## TASK PROMPT
A line belongs in the answer if it contains "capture"; copy every such line from the entries below.

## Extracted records
*** Begin section ***
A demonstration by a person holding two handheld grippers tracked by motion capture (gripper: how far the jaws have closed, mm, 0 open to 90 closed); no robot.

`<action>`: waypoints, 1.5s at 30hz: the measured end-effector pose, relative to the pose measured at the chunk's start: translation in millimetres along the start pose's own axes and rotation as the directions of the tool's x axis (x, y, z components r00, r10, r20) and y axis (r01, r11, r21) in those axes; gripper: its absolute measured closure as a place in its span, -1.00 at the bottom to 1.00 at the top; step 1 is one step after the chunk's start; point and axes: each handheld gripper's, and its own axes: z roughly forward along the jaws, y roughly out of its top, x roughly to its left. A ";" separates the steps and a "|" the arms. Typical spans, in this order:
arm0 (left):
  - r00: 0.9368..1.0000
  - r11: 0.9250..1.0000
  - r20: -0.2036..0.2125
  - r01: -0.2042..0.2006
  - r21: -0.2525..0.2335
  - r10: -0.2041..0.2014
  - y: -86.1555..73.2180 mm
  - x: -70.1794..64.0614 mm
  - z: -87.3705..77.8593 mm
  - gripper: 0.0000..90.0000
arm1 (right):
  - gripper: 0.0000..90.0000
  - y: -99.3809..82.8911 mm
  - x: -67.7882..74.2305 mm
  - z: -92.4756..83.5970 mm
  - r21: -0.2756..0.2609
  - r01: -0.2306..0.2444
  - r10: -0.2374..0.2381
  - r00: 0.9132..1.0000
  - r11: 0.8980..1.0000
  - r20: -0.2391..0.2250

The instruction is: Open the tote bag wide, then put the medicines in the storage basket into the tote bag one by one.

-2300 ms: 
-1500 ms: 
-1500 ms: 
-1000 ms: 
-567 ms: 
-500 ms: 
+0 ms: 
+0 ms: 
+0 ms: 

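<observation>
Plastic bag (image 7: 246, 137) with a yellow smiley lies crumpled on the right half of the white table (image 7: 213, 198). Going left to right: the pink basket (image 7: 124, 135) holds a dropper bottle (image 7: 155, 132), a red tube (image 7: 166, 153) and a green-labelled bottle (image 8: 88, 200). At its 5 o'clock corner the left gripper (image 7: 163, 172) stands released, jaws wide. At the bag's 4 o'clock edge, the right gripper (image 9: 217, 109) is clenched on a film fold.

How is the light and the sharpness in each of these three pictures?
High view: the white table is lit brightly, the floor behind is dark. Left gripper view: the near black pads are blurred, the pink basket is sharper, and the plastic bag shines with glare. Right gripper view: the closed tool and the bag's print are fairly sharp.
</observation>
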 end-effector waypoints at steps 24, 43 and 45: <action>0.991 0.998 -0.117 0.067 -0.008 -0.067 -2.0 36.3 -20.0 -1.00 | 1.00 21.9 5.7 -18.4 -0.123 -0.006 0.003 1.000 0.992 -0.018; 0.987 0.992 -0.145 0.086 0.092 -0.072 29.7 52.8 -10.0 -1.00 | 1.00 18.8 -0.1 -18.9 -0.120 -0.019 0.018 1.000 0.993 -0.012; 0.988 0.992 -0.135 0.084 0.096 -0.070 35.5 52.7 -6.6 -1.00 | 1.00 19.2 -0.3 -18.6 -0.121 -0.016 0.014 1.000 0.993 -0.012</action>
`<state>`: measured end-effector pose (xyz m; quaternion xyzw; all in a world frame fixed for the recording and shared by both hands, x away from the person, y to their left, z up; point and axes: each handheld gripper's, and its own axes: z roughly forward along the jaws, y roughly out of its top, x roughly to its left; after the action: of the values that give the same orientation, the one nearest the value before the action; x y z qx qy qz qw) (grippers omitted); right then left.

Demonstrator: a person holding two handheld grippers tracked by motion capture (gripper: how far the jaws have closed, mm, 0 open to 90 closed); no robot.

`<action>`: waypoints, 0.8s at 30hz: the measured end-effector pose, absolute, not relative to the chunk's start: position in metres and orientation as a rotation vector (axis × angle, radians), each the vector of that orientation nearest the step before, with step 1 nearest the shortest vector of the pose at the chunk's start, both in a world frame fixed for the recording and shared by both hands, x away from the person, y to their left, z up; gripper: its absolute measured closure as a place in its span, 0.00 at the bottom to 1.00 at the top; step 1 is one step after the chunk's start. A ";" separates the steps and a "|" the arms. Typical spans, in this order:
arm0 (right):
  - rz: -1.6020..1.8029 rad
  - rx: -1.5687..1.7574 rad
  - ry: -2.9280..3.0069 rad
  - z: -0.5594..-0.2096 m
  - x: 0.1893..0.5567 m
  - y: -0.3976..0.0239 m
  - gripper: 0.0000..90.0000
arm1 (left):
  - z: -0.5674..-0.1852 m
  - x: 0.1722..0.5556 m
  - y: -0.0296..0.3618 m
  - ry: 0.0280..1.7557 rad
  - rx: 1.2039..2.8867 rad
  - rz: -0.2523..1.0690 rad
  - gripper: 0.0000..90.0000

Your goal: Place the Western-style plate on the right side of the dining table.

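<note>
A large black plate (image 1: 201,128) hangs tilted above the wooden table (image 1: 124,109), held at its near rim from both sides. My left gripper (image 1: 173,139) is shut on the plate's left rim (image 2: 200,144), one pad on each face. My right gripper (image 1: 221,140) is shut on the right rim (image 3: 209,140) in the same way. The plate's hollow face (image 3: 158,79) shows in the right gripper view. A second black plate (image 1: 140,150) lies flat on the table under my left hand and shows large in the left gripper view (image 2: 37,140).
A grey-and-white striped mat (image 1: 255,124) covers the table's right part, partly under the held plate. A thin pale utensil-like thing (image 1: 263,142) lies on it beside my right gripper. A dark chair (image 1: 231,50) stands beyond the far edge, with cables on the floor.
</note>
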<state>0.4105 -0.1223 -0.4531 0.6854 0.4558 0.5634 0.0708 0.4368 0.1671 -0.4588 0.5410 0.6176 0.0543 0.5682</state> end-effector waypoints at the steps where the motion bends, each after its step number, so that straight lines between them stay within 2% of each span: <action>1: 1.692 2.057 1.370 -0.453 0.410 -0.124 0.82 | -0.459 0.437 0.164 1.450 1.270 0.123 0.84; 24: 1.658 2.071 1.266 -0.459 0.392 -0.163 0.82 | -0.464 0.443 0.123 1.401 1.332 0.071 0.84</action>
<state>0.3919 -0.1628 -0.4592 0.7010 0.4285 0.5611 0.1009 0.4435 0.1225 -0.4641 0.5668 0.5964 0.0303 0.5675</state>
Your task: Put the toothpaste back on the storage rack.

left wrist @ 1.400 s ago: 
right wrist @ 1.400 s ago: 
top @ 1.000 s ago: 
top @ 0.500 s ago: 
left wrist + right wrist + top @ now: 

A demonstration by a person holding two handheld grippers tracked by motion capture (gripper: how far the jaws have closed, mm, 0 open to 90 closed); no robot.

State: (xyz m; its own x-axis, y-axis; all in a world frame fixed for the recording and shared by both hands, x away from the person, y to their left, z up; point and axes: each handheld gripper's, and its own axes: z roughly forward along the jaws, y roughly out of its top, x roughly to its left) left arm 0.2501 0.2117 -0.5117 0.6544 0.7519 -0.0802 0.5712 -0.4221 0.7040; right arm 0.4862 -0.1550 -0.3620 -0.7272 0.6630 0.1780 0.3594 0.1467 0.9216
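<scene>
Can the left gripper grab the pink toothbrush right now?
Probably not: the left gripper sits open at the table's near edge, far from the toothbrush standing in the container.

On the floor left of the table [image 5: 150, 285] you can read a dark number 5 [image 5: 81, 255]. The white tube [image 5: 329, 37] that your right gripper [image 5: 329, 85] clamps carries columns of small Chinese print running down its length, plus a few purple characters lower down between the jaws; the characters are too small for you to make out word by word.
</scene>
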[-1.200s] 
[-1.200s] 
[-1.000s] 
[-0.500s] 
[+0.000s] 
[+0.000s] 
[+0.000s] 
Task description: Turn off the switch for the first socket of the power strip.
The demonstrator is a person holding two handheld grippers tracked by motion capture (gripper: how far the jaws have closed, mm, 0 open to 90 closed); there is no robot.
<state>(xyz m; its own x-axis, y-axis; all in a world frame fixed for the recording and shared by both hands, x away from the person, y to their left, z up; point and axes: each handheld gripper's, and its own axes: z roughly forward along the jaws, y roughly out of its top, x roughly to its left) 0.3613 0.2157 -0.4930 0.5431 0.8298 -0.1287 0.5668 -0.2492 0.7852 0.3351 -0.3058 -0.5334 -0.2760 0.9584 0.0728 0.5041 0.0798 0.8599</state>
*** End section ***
## OUTPUT
A demonstration by a person holding two handheld grippers tracked by motion capture (gripper: how far the jaws have closed, mm, 0 open to 90 closed); no robot.
Demonstrator: a person holding two handheld grippers tracked by motion capture (gripper: how far the jaws have closed, mm, 0 open to 90 closed); no robot.
A demonstration by a person holding two handheld grippers tracked by motion capture (gripper: how far the jaws have closed, mm, 0 open to 90 closed); no robot.
The demonstrator is a person holding two handheld grippers tracked by motion capture (gripper: how far the jaws have closed, mm, 0 open to 90 closed); there is no robot.

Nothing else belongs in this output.